Dopo la proliferazione degli “ismi” e le tematiche concettuali, la corrente naif spunta nel periodo giusto. Il carattere di sincerità, la poesia dell’infanzia rivissuta, le ingenuità (però non più espresse successivamente in forma genuina, fatto purtroppo inevitabile quando si crea un mercato) offrono allo spettatore un alito di freschezza. Esiste un altro motivo valido a spiegarne il successo. A livello di galleria qualificata il paesaggio era uscito dal panorama della pittura contemporanea. Vi rientra di prepotenza coi naifs.
E cito l’ultima esibizione artistica che ha avuto per testimoni i milanesi e in questi giorni i romani.
Pochi giorni fa il bulgaro Christo, circondato da una ben nutrita schiera di fotografi, cineoperatori, ingegneri, tecnici, operai, avvocati (non si sa mai) ha impacchettato le mura Aureliane.
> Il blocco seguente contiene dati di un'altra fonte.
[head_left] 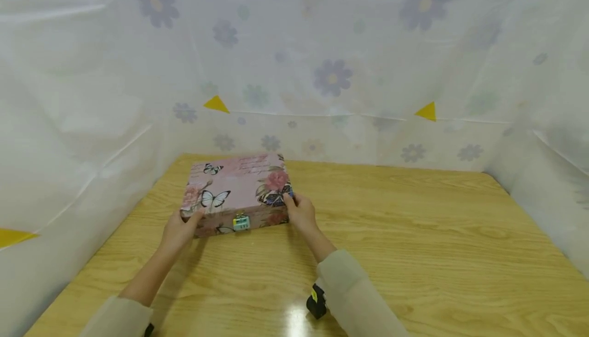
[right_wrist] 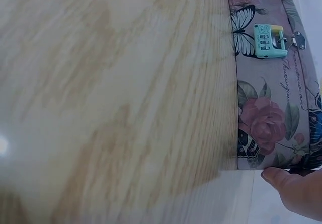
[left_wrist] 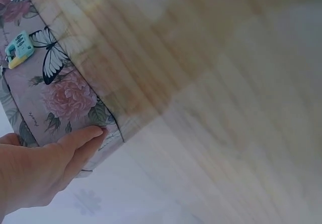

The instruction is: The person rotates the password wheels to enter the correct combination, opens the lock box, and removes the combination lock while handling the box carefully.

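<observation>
The left hand (head_left: 177, 229) grips the left front corner of a pink box (head_left: 239, 181), its thumb on the lid, while the right hand (head_left: 302, 215) holds the right end, thumb near the lid's edge. A mint padlock (head_left: 241, 223) hangs at the front between them. The box is over the left far part of the wooden table (head_left: 414, 234), though whether its base touches the wood is hard to tell. Behind stands a flower-printed sheet (head_left: 285, 35) with yellow triangles (head_left: 216, 105)

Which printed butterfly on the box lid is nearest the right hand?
The dark, blue-marked butterfly beside the right hand, at the near right corner of the lid; the two pale-winged butterflies sit toward its left.
</observation>
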The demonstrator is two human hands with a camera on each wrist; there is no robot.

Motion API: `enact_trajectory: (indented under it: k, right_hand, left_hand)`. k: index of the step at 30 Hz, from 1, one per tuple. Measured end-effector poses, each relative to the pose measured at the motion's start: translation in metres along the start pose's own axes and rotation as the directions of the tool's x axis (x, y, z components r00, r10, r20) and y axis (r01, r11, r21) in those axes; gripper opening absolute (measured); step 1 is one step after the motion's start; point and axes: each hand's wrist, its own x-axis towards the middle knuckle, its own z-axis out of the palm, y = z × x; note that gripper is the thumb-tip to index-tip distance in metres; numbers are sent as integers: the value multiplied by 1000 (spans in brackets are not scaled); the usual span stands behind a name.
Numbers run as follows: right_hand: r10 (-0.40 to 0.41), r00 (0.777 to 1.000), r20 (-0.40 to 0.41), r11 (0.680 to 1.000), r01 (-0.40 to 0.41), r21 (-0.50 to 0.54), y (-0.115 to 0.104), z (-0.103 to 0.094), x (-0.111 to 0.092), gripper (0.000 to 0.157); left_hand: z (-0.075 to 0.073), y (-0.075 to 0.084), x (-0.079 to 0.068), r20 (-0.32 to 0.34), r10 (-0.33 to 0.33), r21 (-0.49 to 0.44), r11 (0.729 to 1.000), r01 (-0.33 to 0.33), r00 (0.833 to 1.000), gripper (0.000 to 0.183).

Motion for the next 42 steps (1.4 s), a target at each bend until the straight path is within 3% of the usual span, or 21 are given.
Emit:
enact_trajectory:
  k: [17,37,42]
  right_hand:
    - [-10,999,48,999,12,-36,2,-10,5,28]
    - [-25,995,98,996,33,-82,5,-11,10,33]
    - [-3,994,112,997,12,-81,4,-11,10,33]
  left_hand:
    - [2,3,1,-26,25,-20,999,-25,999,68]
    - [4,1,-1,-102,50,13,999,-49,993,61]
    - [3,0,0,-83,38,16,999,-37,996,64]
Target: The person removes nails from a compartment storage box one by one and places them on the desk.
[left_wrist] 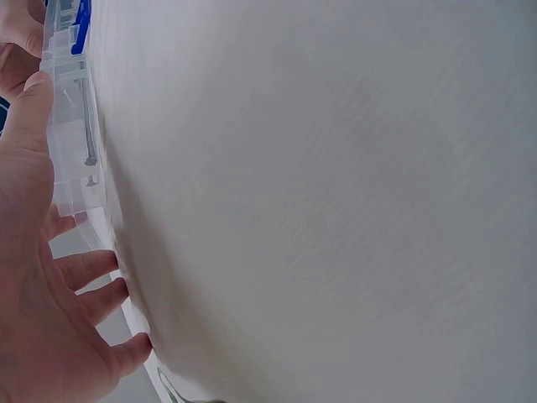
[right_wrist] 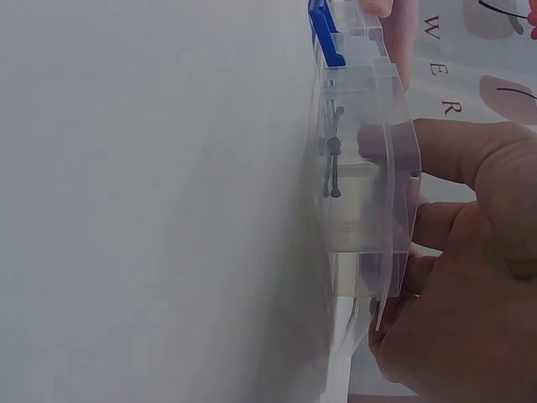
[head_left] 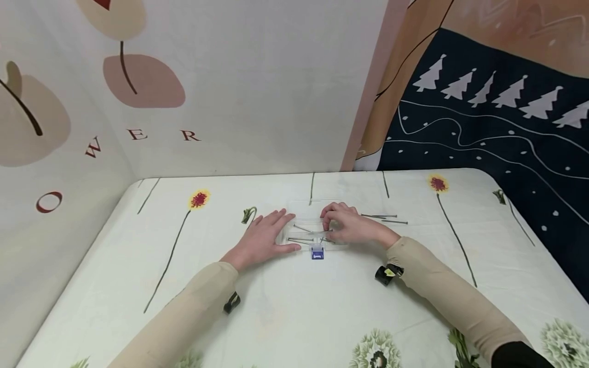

A dispregio naturalmente dell’archeologia del passato, dell’immutabile.
E se nel futuro ci ritrovassimo tutti avvolti in un’immane, immenso manto di plastica? E sappiamo che la plastica non lascia respirare.
Ma non voglio terminare con una nota patetica. Nonostante tutto cerchiamo di essere ottimisti.
Ogni racconto suggerisce una morale. L’arte di questa fiaba per adulti farà trionfare, come in tutte le fiabe, il bene sul male?
Che cos’è un quadro in definitiva se non una pagina scritta?
Abbiamo già detto che siamo noi che dobbiamo saperla leggere, ma soprattutto siamo noi a dover suggerire all’artista una visione più morale dei tempi che viviamo.